WHAT TO PRODUCE :: Filter the data for lines with the word "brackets" and copy those lines.

Saved entries
-------------------------
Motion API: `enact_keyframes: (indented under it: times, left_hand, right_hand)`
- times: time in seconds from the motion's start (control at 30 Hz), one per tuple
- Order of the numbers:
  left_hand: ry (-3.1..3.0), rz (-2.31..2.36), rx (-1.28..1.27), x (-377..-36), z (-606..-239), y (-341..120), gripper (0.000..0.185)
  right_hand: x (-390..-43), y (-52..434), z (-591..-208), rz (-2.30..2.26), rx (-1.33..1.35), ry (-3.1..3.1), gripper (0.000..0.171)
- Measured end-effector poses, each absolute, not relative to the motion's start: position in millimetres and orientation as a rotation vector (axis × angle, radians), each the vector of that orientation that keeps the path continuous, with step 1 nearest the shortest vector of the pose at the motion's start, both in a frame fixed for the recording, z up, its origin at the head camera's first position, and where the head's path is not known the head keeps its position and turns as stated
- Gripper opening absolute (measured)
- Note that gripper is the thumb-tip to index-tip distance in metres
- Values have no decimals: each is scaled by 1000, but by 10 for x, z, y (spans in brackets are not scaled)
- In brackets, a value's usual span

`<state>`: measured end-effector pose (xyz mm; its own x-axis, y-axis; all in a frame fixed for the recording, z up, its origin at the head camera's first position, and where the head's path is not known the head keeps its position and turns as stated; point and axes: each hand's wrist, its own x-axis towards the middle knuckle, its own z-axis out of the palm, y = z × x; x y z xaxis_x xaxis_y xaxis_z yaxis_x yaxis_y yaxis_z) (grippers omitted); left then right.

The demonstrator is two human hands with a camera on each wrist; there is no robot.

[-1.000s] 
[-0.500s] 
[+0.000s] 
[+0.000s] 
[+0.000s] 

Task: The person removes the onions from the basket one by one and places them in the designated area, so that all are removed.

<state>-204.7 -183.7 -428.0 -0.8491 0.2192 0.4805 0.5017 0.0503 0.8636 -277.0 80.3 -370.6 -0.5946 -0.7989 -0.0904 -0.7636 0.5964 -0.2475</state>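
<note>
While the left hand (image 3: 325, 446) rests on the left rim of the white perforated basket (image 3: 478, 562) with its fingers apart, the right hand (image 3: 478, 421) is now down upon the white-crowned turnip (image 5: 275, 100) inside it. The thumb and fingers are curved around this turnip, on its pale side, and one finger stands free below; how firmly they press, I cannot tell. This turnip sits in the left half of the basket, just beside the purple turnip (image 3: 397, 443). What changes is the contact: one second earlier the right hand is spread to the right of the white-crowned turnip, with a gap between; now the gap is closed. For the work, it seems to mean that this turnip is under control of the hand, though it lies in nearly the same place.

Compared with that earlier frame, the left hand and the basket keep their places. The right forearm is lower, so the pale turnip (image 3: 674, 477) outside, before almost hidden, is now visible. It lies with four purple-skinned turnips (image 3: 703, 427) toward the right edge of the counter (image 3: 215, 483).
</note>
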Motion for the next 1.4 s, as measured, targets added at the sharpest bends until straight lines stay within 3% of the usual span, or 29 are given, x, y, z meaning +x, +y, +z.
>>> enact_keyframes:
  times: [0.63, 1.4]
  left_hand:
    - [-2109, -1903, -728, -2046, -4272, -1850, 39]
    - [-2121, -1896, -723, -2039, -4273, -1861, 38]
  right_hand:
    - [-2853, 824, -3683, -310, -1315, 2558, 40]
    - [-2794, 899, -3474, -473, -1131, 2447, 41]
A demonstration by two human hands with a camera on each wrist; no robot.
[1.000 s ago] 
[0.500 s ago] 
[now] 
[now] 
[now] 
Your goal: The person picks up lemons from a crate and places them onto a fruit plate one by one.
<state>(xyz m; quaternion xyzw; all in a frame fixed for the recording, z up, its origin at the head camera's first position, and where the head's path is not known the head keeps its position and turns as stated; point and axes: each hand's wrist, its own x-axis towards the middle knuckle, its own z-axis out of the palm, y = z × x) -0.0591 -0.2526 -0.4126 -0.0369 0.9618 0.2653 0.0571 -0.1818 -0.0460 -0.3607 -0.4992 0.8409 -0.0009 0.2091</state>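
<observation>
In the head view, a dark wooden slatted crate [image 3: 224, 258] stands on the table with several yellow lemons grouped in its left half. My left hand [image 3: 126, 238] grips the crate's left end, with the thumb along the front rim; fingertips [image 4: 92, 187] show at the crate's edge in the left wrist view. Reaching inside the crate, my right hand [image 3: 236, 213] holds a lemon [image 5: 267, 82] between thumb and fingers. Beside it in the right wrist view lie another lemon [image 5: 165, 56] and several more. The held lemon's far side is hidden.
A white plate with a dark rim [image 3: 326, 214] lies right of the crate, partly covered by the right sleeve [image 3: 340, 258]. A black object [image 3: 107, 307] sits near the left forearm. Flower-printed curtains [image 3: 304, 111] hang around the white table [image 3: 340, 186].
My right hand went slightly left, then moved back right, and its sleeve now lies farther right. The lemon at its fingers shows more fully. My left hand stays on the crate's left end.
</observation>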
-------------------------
EXERCISE ANSWER ::
- Values have no decimals: each is scaled by 1000, but by 10 for x, z, y (spans in brackets are not scaled)
- In brackets, a value's usual span

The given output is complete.